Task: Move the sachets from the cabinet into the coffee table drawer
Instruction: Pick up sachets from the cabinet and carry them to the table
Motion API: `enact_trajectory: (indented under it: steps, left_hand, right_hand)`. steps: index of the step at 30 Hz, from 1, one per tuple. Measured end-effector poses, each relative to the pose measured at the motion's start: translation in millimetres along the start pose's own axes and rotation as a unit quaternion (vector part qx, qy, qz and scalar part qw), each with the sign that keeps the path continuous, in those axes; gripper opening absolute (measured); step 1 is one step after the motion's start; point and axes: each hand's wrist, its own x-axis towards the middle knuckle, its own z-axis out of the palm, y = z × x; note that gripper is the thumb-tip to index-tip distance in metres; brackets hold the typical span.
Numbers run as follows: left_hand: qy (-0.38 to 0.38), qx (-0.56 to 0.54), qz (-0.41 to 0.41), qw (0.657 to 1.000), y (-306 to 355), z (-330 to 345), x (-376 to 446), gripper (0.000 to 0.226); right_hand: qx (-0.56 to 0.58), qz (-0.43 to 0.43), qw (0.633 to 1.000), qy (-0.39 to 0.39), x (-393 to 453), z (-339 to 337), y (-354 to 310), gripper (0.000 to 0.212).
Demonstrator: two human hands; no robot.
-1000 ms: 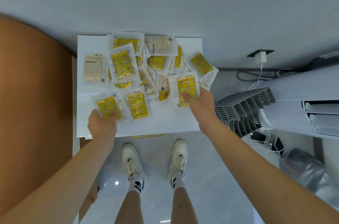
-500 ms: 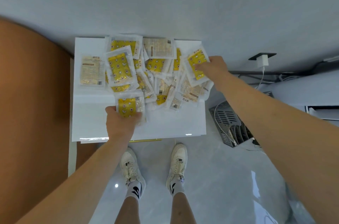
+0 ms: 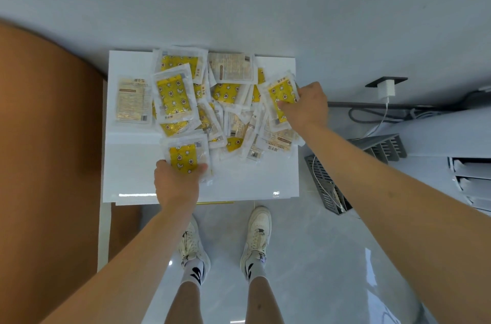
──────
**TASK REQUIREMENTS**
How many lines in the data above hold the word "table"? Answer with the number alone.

**ANSWER BOX**
2